Cyber attacks up 151%, at least
The new head of Canada's cybersecurity centre says his first months on the job have been a “dizzying” experience of responding to one major incident after another, including a cyberattack from a hostile state against a federal government department in recent months.
“The last eight months have been somewhat a dizzying experience of a number of cyber incidents and managing all these cyber incidents,” Sami Khoury, who was named head of the Communications Security Establishment's (CSE) Canadian Centre for Cyber Security last august, told the audience at the Cyber UK conference Wednesday.
“Day one of the job, the federal election is called,” he began listing, noting that the government suddenly was responsible for defending the entire country at a time of particular interest for foreign states looking to interfere in Canada's affairs.

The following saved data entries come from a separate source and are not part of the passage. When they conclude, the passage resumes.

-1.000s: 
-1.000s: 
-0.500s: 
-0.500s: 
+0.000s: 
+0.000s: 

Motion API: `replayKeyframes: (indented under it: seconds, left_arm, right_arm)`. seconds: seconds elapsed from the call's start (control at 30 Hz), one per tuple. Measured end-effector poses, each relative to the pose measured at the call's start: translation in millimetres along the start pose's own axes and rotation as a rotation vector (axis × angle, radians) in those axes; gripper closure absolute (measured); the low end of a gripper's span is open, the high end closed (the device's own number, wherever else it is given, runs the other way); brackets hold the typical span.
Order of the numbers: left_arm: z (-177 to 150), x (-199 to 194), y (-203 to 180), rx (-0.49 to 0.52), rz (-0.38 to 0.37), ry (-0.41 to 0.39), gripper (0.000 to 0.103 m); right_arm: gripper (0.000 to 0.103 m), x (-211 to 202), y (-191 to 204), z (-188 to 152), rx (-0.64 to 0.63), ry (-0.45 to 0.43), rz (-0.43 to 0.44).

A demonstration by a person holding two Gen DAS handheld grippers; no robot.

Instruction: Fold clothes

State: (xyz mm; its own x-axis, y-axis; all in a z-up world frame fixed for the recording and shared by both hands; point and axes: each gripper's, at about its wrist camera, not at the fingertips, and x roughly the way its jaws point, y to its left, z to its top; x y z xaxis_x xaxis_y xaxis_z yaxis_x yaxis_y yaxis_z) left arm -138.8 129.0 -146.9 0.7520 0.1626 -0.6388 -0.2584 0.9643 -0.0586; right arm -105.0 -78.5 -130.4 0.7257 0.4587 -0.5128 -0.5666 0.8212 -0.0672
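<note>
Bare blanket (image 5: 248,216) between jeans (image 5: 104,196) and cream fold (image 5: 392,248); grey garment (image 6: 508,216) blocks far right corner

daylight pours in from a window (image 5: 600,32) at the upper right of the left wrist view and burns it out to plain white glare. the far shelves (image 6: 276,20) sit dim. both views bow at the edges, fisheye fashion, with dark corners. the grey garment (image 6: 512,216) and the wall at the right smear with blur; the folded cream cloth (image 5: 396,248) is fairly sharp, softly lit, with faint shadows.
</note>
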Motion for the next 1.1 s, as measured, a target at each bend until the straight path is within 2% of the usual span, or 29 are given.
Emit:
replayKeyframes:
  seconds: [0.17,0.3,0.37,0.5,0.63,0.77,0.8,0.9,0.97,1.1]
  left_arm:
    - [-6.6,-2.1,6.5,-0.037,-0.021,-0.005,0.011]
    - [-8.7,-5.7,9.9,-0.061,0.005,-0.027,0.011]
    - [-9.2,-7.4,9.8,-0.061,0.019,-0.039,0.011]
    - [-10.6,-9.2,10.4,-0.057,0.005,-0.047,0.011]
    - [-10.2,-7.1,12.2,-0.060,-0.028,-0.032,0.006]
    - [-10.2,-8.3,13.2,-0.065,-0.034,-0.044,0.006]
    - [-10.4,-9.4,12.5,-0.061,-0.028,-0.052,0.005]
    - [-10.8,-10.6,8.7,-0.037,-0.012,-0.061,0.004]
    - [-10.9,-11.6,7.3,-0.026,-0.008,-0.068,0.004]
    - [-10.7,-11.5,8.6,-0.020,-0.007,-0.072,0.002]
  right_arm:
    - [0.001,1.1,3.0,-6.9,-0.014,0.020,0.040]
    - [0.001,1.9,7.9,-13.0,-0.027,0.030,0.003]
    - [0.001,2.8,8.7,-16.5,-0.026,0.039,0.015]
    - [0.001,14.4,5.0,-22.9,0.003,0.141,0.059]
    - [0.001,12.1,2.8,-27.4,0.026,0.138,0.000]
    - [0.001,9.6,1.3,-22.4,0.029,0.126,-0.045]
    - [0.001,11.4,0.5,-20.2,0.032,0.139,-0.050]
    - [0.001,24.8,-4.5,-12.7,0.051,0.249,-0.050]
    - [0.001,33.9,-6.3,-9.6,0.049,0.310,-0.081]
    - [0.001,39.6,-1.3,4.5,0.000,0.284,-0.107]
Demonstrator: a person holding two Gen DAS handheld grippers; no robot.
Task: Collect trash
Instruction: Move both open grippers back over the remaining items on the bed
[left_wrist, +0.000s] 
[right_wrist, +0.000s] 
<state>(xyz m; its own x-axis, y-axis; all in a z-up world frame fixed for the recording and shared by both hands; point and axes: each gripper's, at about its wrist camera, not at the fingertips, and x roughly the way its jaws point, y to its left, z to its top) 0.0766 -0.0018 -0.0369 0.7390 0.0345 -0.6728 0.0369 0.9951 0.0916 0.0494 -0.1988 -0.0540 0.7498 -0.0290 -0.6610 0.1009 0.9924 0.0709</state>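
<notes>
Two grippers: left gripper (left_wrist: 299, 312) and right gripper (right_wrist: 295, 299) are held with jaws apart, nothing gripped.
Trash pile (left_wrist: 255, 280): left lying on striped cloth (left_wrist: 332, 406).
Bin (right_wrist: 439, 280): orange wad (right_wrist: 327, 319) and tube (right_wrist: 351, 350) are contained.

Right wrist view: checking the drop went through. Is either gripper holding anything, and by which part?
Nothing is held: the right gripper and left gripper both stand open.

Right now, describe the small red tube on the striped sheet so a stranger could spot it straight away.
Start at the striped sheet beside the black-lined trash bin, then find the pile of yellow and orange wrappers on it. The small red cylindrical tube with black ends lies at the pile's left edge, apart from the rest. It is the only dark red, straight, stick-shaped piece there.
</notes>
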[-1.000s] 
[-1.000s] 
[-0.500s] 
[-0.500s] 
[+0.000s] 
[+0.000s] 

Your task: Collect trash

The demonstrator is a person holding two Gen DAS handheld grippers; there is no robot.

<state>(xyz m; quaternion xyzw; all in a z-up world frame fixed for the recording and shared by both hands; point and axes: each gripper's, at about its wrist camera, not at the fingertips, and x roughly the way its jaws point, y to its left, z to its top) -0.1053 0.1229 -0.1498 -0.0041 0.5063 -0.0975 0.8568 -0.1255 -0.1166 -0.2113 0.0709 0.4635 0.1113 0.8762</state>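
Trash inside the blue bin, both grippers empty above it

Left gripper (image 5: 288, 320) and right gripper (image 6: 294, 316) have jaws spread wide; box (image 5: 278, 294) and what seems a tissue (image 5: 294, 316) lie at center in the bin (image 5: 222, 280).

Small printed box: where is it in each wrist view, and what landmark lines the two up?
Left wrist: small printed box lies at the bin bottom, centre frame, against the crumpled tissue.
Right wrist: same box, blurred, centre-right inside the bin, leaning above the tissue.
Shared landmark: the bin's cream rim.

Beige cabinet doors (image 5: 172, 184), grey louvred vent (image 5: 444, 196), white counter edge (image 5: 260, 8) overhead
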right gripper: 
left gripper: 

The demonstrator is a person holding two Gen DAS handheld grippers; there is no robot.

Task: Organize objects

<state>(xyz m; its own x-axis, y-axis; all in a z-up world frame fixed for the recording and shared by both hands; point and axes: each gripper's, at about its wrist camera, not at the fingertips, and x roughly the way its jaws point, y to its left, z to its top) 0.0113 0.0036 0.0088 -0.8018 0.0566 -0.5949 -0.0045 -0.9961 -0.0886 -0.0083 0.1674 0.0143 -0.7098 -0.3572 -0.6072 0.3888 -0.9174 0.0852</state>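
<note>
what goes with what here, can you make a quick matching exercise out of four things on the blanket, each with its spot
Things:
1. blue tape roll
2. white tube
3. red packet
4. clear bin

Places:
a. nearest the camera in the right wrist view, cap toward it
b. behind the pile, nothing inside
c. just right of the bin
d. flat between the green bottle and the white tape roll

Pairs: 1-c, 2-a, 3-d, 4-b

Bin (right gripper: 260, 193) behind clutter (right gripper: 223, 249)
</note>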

Then, just as the election ended, Newfoundland suffered a major cyber attack that crippled the province's health care system for weeks and led to 200,000 files being stolen. That required CSE to deploy a team to help the province essentially rebuilding its IT systems, Khoury told conference attendees.
Shortly after, CSE scrambled to help cyber defenders address a major vulnerability, known as Log4j, in a nearly ubiquitous software library that hackers quickly tried to abuse. At the time, it was qualified as of the single most critical vulnerabilities in the last decade.
At the same time, Khoury said CSE was trying to handle “a number” of ransomware incidents, which he has frequently qualified as one of the biggest cyber threats Canada faces right now.
In 2021, 304 ransomware attacks were reported to CSE, a 151 per cent increase on the previous year but still likely a drop in the bucket compared to the real number because the problem remains “way, way under-reported,” he said.
Khoury said that by the beginning of 2022, “we thought we would celebrate a quiet New Year,” he told conference attendees.
But that hope was dashed by a previously undisclosed “nation-state incident against one of our federal government departments.” He did not specify which hostile state was behind the attack, nor which department it targeted.
The only known incident around that time is a significant cyber attack against Global Affairs Canada (GAC) that was first detected on Jan. 19. The incident forced the department to shut down a host of internal programs for days and sometimes weeks to prevent further damage.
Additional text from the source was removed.